[What you will do]: Please reproduce the data exactly, excluding any pictures it contains.

(Data records Opens)

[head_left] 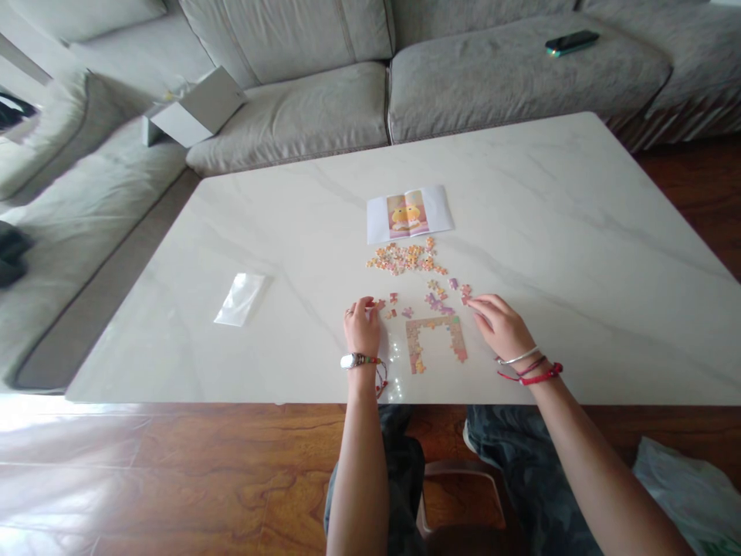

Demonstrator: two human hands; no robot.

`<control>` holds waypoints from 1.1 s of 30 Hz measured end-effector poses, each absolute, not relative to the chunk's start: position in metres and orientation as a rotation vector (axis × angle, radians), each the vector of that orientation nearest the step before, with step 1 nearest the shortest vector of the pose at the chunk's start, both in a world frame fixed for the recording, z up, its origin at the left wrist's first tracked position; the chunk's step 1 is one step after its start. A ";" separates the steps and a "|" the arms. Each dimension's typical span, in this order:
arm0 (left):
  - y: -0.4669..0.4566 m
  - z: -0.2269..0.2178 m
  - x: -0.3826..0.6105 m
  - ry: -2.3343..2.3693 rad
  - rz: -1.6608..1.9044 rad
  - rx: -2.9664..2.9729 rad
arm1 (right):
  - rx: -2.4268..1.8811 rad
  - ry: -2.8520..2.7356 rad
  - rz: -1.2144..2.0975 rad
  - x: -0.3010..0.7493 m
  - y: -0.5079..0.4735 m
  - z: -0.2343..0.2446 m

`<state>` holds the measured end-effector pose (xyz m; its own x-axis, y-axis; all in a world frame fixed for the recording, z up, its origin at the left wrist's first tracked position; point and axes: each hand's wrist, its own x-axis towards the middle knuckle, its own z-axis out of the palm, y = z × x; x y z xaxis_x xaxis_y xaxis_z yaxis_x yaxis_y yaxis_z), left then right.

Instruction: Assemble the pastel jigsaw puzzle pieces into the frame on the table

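Note:
My left hand (362, 328) rests on the table with its fingers curled together, and a small pinkish puzzle piece (380, 304) shows at the fingertips. On the other side, my right hand (502, 327) has thumb and fingers pinched at a pink puzzle piece (465, 300). Between the hands lies a partly joined puzzle frame (412, 340), with a top edge and two sides. Several loose pieces lie just above it, among them a purple cluster (438, 303). Farther off is a pile of orange and pink puzzle pieces (399, 259).
Behind the pile lies a creased reference sheet (379, 220) with a picture of two yellow figures. A clear plastic bag (240, 299) is at the left of the white marbled table (289, 224). A grey sofa (306, 100) holds a white box (200, 106) and a dark phone-like object (572, 43).

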<state>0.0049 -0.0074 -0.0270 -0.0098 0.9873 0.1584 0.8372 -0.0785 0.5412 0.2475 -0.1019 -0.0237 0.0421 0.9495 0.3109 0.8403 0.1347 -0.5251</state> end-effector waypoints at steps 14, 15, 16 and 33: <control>-0.010 -0.023 0.000 1.959 0.778 1.995 | -1.707 -1.817 0.245 0.250 -0.102 -0.026; -0.010 -0.023 0.000 1.965 0.771 1.990 | -1.706 -1.817 0.244 0.250 -0.102 -0.026; -0.010 -0.023 0.000 1.967 0.760 1.987 | -1.706 -1.816 0.243 0.250 -0.102 -0.027; -0.008 -0.026 0.006 1.972 0.739 1.994 | -1.719 -1.821 0.238 0.250 -0.102 -0.025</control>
<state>0.0057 -0.0083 -0.0264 -0.0394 0.9824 0.1826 0.8604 -0.0595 0.5062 0.2504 -0.1020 -0.0252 0.0351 0.9509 0.3074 0.8400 0.1386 -0.5246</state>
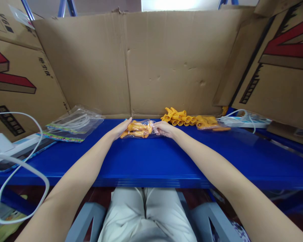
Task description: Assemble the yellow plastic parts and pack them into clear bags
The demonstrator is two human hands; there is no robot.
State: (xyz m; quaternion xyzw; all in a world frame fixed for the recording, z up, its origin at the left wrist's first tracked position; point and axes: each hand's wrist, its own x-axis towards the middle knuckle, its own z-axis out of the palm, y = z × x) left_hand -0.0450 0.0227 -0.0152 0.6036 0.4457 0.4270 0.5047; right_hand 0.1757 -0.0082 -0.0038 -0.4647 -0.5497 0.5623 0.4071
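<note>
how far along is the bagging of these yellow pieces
Done: several yellow plastic pieces sit in a small clear plastic bag. In hand: the left hand steadies one end, the right hand pinches the other. Remaining: a loose pile of matching pieces lies unbagged on the blue table.

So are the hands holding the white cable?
No, the left hand and right hand hold a clear bag of orange pieces.

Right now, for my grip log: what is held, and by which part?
A clear bag of yellow pieces: right hand pinches its right end, left hand flat against its left end.
</note>
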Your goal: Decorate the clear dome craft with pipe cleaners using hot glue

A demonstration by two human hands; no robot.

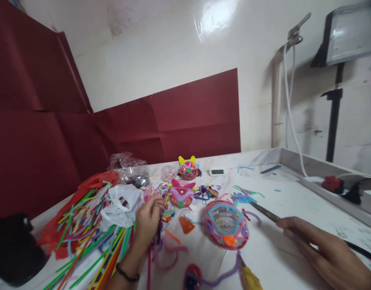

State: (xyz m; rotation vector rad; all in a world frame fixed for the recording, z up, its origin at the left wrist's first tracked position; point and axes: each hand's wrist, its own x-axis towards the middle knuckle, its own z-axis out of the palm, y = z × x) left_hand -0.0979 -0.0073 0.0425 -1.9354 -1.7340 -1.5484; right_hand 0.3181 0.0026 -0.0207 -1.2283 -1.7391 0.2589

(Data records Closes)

[Response]:
[head_left] 

Demonstrator: two human hands; no robot.

`<control>` holds waypoints from 1.1 s of 30 Hz measured end-effector poses, each absolute, not relative to the chunk's start: position in metres and orientation as a rotation vector (axis × angle, radians), each the vector of that orientation nearest the step before, with step 1 nearest the shortest vector of the pose at the chunk's start, both in a world frame fixed for the recording, z up, its origin at the left wrist's first tracked position; the chunk's step 1 is one step after its start. A ";" separates the steps and a "|" the arms. Each dimension's typical span, in this order:
arm0 (left):
  - y: -0.4669..0.4566 m
  - z: -0.2269..0.2178 m
  - x: -0.3826..0.6105 m
  - ry: -2.3343..2.3693 rad
  - rz: -1.6608..1.9044 rad
  - rx: -2.9664..2.9729 rad
arm1 (right):
  - rx: -2.4268..1.8811 rad
  - ry: -2.8520..2.7356 rad
  - rz: -1.2144..2.0975 rad
  - x: -0.3010..0.7493 m
  - y: -0.5079..0.4735 m
  - z: -0.2343..0.2446 m

`<state>` holds the measured end-effector pose (xyz m; its own x-axis, y-axis; all in a world frame fixed for the recording, z up, its origin at the left wrist's first tracked position; point and axes: each hand's wrist, its own x-axis towards the middle knuckle, its own z-axis out of the palm, y = z × x; x y z xaxis_x xaxis_y xaxis_z yaxis_x yaxis_y yaxis_z), left then right.

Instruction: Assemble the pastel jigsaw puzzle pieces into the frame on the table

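Note:
My left hand (362, 328) rests on the table with its fingers curled together, and a small pinkish puzzle piece (380, 304) shows at the fingertips. On the other side, my right hand (502, 327) has thumb and fingers pinched at a pink puzzle piece (465, 300). Between the hands lies a partly joined puzzle frame (412, 340), with a top edge and two sides. Several loose pieces lie just above it, among them a purple cluster (438, 303). Farther off is a pile of orange and pink puzzle pieces (399, 259).
Behind the pile lies a creased reference sheet (379, 220) with a picture of two yellow figures. A clear plastic bag (240, 299) is at the left of the white marbled table (289, 224). A grey sofa (306, 100) holds a white box (200, 106) and a dark phone-like object (572, 43).
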
<state>0.0049 -0.0074 -0.0270 -0.0098 0.9873 0.1584 0.8372 -0.0785 0.5412 0.2475 -0.1019 -0.0237 0.0421 0.9495 0.3109 0.8403 0.1347 -0.5251</state> end-effector waypoints at steps 14, 15, 16 and 33: <control>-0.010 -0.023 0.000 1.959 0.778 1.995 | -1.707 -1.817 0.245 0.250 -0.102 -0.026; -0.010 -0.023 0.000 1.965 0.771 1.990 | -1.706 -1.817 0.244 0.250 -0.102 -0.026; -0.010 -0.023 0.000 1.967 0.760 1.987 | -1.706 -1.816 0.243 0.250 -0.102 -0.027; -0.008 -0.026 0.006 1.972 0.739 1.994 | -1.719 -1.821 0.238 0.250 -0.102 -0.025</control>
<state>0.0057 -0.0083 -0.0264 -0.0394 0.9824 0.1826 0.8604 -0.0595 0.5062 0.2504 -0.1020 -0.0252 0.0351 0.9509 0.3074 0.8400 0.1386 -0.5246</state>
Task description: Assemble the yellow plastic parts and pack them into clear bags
The demonstrator is two human hands; there is no robot.
State: (xyz m; quaternion xyzw; all in a world frame fixed for the recording, z up, its origin at the left wrist's first tracked position; point and axes: each hand's wrist, its own x-axis towards the middle knuckle, its own z-axis out of the palm, y = z × x) left_hand -0.0450 0.0227 -0.0152 0.6036 0.4457 0.4270 0.5047; right_hand 0.1757 -0.0082 -0.0038 -0.4647 -0.5497 0.5623 0.4071
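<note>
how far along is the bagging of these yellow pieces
Done: several yellow plastic pieces sit in a small clear plastic bag. In hand: the left hand steadies one end, the right hand pinches the other. Remaining: a loose pile of matching pieces lies unbagged on the blue table.

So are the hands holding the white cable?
No, the left hand and right hand hold a clear bag of orange pieces.

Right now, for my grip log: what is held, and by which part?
A clear bag of yellow pieces: right hand pinches its right end, left hand flat against its left end.
</note>
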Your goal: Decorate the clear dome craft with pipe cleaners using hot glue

A demonstration by two human hands; no robot.


State: (xyz m; rotation vector rad; all in a world frame fixed for the recording, z up, its origin at the left wrist's first tracked position; point and axes: each hand's wrist, its own x-axis towards the middle knuckle, its own z-axis out of the palm, y = z × x) left_hand -0.0979 -0.0073 0.0425 -1.9354 -1.7340 -1.5484; right_hand 0.3181 0.0026 -0.0207 -1.2283 -1.7391 0.2589

With this, the answer is complete.